12月21日(Tue.)「ボストンです!」
土曜の夜にシカゴを出発し、アムトラックに乗ること約22時間、無事ボストンに到着です!
この日から二人の仲間が加わり、一人もついに終了。田中匡志君(Drums、写真右)と木村友香さん(Piano、写真中央)。二人はUNLVの生徒と元生徒で、僕が9月末に、学校の見学でラスベガスを訪れた時に知り合い、この旅の計画を話した所、是非一緒に旅をしたいとの事で、この日からの合流が実現しました。にぎやかになる事でしょう・・・
今回、たったの20分遅れというすばらしいタイム(ほぼ毎回2時間遅れていたので・・・笑)で到着したので、あきらめていたMcCoy Tyner(Piano、写真中央)のグループのライブに行く事が出来ました。ピアノはもちろんすばらしかったのですが、ベースのCharnet Moffett(写真右)と言う人が異常にうまかったです!テクニックはもちろん(ウッドベースでチョッパーをやっていたのがメチャかっこ良かった。)ですが、ソロでのフレーズの多さと歌い方に感動でした!
日曜は本場のジャズを満喫し、昨日は雪でメチャ寒い中(氷点下でした。)ボストン美術館で芸術鑑賞を・・・ここはパリのルーブル、サンクト・ペテルブルクのエルミタージュ、ニューヨークのメトロポリタンと並ぶ世界四大美術館のひとつで、とても壮大なスケールでした!

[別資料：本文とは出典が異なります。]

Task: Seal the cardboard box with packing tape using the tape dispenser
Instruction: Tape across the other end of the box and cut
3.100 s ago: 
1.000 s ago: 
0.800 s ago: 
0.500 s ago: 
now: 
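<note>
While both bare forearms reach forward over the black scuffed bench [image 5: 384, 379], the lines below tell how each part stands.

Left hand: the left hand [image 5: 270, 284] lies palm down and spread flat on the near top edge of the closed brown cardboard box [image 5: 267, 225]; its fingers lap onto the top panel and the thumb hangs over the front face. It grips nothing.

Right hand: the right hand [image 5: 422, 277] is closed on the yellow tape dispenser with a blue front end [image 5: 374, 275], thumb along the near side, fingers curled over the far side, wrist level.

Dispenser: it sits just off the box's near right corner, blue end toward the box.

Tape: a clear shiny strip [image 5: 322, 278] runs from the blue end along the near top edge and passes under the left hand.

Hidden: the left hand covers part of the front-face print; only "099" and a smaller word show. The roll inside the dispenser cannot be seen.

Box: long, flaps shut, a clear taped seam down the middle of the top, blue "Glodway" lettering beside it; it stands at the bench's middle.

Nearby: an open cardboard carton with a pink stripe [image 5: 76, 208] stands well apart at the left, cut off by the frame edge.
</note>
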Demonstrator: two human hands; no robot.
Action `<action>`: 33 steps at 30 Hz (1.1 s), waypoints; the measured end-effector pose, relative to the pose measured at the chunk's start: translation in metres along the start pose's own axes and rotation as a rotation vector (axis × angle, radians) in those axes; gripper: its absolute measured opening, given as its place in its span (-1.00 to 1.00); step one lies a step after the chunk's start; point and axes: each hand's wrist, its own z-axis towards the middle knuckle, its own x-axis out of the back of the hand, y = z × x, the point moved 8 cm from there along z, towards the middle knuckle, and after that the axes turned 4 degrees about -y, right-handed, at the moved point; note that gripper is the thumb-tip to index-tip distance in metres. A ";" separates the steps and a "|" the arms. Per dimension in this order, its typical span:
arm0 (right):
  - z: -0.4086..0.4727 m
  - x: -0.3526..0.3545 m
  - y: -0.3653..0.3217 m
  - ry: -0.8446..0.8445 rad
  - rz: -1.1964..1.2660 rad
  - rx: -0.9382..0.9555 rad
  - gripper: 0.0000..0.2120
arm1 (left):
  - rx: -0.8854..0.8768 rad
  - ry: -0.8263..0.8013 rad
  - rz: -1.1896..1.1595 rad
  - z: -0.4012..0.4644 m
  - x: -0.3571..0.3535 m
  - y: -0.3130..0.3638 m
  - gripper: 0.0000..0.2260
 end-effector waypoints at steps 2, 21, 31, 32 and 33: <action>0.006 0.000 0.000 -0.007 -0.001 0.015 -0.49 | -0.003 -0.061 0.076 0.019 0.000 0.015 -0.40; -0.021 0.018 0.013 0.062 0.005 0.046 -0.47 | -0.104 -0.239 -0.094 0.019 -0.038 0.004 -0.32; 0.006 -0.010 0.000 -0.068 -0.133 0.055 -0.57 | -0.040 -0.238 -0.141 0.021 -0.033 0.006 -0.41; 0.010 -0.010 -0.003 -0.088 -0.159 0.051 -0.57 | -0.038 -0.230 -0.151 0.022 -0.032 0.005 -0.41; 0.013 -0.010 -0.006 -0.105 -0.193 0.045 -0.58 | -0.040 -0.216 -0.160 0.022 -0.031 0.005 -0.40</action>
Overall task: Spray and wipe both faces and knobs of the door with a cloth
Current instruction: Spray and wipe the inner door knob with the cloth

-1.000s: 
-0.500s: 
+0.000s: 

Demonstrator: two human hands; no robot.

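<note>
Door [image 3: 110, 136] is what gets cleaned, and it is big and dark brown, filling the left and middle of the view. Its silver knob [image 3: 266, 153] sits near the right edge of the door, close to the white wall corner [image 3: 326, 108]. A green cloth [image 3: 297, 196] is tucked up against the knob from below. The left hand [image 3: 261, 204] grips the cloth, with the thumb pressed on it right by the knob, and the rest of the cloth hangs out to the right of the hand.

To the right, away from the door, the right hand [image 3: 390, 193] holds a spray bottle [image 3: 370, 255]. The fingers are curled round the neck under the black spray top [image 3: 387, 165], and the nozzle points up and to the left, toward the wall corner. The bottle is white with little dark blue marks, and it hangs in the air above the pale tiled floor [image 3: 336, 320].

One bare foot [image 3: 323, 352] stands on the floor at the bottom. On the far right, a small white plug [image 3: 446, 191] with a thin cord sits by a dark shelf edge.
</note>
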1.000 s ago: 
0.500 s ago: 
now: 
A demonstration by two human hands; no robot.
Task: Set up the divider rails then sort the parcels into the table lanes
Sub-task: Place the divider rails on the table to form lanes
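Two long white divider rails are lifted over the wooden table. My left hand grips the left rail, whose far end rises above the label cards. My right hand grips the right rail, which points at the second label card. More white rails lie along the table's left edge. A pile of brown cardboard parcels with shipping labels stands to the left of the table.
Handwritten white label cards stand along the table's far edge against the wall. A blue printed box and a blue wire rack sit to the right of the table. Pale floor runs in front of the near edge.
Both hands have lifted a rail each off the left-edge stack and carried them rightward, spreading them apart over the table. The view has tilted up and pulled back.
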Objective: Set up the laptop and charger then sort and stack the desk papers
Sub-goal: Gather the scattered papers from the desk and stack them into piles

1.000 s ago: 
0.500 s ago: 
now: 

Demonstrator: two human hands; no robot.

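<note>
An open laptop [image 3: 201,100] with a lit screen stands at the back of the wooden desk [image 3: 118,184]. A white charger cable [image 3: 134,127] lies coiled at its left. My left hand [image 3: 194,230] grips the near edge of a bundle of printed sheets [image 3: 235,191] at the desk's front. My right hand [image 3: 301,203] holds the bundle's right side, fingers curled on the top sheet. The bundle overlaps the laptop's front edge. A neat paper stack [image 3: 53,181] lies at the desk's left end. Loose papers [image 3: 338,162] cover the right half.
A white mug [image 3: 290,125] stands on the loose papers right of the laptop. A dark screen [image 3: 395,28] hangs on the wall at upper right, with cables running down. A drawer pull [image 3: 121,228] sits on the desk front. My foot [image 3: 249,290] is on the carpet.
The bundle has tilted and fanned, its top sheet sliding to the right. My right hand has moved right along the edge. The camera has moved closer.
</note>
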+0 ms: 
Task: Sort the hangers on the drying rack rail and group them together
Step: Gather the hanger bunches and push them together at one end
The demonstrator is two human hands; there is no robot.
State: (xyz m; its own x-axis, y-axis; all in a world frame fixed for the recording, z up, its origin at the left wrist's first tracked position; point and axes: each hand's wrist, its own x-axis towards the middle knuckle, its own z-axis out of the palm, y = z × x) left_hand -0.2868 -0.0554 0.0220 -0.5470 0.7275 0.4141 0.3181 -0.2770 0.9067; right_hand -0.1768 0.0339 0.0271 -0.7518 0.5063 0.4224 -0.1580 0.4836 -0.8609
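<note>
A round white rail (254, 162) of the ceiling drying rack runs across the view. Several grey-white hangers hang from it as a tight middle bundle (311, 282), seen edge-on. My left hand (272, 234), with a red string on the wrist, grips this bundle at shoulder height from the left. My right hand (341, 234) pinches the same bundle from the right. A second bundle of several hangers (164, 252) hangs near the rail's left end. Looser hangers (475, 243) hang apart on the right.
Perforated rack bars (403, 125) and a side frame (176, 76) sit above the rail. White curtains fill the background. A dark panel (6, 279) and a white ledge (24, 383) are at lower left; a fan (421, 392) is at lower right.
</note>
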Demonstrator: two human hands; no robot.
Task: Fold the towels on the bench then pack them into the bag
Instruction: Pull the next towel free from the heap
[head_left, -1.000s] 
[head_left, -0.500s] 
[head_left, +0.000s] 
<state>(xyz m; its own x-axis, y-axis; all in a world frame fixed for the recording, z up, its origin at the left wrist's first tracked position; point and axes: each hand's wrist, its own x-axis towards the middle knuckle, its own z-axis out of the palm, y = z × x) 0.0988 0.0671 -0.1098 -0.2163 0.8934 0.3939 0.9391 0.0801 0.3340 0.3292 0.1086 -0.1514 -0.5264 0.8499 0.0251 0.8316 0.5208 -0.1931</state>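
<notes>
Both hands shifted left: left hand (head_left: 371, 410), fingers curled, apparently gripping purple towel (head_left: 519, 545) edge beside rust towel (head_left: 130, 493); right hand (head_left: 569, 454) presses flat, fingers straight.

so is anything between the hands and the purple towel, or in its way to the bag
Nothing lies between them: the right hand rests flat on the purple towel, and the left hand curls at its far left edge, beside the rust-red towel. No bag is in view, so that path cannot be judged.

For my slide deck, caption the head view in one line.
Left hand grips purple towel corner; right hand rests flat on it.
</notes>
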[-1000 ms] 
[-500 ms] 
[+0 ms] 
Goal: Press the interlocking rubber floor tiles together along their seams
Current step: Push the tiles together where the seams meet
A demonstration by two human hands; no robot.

まずインド美術のコーナーに。紀元前500年前位の作品(下の写真中央)に圧倒されました。今から2500年も前にこんなものを作る人達がいたとは・・・
その後アジアコーナーをひととおり周り、日本のコーナーへ。(作品に、仏教伝来のルーツがはっきり現れています。)ここには下の写真のようなものから葛飾北斎の浮世絵など、日本でもなかなか見られないような作品がありました。
「この時代は江戸かな?」「いや明治だろ?」「何言ってんの、もう昭和だよ!」などとレベルの低い会話をしながらの鑑賞。いかに自分が日本の文化を知らないか、大切にしていないかを実感しました。反省・・・
そして、これが結構面白かった!ミュージシャンにはたまらない、楽器コーナー!!
下の左上の写真、トロンボーンです!ベルが蛇の形をしていました。本でしか見た事のない楽器が並んでいました。ちなみにその下もトロンボーン。ベルが後ろを向いています!軍隊の信号ラッパの役割で、後ろの部隊に何らかの合図を送っていた様です。ホルンが狩りに使われた楽器のためにベルが後ろを向いていたというのは知っていましたが、トロンボーンにもある事は知りませんでした。大発見です!ちょっと感動。
大満足で楽器コーナーを後にし、次はエジプトへ・・・
下の写真の器は、なんと紀元前6000年前のものです!す、すごい・・・その他にもミイラやヒエログリフの描かれた壁など、とても今から何千年も前に作られたとは思えない作品の数々。そんな時代に高度な文明が存在し、人々が暮らしていた事に、ただただ呆然とさせられる空間でした!世界ふしぎ発見!
ラストミステリーはヨーロッパ絵画の世界へ。美術の知識の全くない僕でも知っている、モネ、ミレー、ルノワール、ゴッホ、ピカソなどの作品が満載で、その絵の数の多さとエネルギーで、見るのに疲れるほどでした!
ほとんど6時間ぶっ続けで鑑賞していましたが、それでも周りきれない規模でした。
大満足で、さらに夜は、Boston Symphony OrchestraのHoliday Pops Concertへ!
ボストン交響楽団は、シーズンオフの時期にボストン・ポップスオーケストラという名前で軽めの曲を演奏しています。写真ではちょっと分かりづらいですが、1階席がライブハウスの様にテーブルが入り、お酒を飲んで食事をしながら聴けてしまうのです!優雅ですよね?むろん、貧乏旅行をしている僕らは、2階のバルコニーで普通に聴いていたのですが・・・(笑)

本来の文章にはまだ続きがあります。